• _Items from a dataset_
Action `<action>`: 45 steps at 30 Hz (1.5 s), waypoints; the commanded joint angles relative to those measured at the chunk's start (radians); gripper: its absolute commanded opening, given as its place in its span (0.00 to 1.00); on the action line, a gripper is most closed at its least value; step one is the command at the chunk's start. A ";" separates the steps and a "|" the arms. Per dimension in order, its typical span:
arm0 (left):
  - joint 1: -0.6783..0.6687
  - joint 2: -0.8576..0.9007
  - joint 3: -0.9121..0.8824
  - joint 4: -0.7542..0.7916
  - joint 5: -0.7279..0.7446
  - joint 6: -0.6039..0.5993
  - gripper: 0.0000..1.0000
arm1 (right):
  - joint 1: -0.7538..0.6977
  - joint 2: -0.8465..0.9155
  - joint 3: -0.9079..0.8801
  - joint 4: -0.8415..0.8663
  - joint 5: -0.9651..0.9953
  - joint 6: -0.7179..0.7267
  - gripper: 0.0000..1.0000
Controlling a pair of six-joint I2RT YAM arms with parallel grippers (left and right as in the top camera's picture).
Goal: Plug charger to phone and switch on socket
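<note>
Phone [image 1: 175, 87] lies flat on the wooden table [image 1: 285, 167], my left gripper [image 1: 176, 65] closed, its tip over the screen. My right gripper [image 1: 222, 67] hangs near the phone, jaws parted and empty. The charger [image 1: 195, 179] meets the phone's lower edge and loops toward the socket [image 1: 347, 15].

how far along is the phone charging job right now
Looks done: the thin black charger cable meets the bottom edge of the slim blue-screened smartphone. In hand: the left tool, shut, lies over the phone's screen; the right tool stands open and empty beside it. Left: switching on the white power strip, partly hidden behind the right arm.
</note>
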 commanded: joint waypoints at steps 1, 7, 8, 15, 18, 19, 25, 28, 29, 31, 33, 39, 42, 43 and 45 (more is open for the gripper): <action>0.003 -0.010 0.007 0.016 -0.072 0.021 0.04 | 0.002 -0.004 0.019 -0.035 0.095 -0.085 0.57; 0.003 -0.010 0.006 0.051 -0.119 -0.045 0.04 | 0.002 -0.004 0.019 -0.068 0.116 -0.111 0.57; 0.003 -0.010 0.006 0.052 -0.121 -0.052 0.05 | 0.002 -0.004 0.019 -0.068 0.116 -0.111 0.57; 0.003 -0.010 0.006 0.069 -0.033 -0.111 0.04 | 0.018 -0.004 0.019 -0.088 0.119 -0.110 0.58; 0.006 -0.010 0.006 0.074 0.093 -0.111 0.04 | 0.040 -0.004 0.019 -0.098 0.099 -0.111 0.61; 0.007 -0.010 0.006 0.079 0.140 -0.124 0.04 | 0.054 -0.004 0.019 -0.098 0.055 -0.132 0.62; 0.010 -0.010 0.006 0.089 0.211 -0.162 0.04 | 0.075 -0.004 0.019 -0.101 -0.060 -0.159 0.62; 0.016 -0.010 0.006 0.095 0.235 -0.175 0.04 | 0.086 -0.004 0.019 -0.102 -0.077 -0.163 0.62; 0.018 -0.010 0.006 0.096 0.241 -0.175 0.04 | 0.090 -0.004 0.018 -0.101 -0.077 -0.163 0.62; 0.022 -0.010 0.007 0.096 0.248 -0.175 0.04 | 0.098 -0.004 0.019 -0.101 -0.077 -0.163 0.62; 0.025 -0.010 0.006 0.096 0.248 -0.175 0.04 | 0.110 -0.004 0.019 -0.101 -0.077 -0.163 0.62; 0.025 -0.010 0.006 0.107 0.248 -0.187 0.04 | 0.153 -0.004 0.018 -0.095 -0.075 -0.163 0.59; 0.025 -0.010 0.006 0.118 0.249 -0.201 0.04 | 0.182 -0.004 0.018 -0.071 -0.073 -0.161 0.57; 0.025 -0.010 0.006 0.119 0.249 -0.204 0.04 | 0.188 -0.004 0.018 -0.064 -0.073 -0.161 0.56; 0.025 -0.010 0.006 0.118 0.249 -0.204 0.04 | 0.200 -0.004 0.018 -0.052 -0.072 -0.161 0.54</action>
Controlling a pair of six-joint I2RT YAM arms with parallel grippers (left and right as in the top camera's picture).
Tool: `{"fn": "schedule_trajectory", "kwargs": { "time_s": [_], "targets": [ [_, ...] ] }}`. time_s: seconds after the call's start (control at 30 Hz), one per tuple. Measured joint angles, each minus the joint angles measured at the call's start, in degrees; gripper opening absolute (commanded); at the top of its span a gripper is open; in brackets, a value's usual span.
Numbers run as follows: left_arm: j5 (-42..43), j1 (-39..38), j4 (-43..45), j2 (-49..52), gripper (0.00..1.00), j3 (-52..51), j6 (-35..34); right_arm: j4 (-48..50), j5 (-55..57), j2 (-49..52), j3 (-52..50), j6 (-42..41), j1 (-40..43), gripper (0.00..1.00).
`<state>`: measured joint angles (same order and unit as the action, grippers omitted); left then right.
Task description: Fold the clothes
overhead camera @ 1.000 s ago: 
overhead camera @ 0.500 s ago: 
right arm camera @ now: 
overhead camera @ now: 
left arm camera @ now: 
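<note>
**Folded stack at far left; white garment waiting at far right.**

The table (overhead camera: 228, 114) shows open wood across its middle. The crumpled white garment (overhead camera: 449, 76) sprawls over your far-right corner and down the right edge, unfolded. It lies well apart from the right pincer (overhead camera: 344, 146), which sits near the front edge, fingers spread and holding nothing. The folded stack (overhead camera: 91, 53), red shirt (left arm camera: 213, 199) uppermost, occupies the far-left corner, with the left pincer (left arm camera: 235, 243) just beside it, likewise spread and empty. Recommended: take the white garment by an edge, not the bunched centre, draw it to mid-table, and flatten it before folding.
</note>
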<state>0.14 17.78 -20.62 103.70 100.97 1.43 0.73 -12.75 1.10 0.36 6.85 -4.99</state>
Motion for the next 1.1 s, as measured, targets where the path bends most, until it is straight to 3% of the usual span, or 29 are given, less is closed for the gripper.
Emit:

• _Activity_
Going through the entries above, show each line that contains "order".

• _Finished exercise_
Action `<action>`: 45 steps at 30 Hz (1.5 s), waypoints; the commanded joint angles relative to those measured at the chunk's start (radians); gripper: its absolute commanded opening, given as its place in its span (0.00 to 1.00); on the action line, a gripper is most closed at its least value; step one is the command at the chunk's start. A ";" separates the steps and a "|" the arms. Per dimension in order, its typical span:
`<state>`: measured joint angles (same order and unit as the action, grippers omitted); left then right.

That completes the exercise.